What the exercise asks
Your answer should hold only the lines from the start of the data below through the line with "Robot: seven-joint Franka", copied exactly, with pictures left out.

Supplied material

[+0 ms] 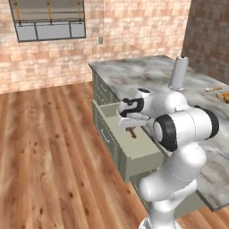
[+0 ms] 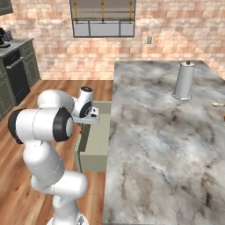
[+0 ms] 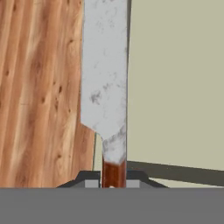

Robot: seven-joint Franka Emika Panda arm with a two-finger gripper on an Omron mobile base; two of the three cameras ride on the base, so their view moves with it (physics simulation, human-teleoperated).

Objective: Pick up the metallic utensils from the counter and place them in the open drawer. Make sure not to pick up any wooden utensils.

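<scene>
One knife (image 3: 105, 87) sits clamped in our tool (image 3: 113, 183), which is closed on its reddish-brown handle while the silvery blade points away. We hold it above the open drawer (image 1: 145, 150), by the drawer's edge nearest the wooden floor (image 1: 49, 152). On the table (image 2: 162, 132), far right, the wooden utensils (image 1: 219, 93) lie beyond a grey cylinder (image 2: 183, 81).

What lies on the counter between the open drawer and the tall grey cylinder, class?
In the right base view, nothing: only bare marbled counter lies between the open drawer and the grey cylinder.
</scene>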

Task solution
[+0 ms] 
[+0 ms] 
[+0 ms] 

Robot: seven-joint Franka Emika Panda arm with a two-finger gripper on an Omron mobile base; two of the three cameras ride on the base, so their view moves with it (physics simulation, human-teleoperated).

That completes the answer, and no more is expected.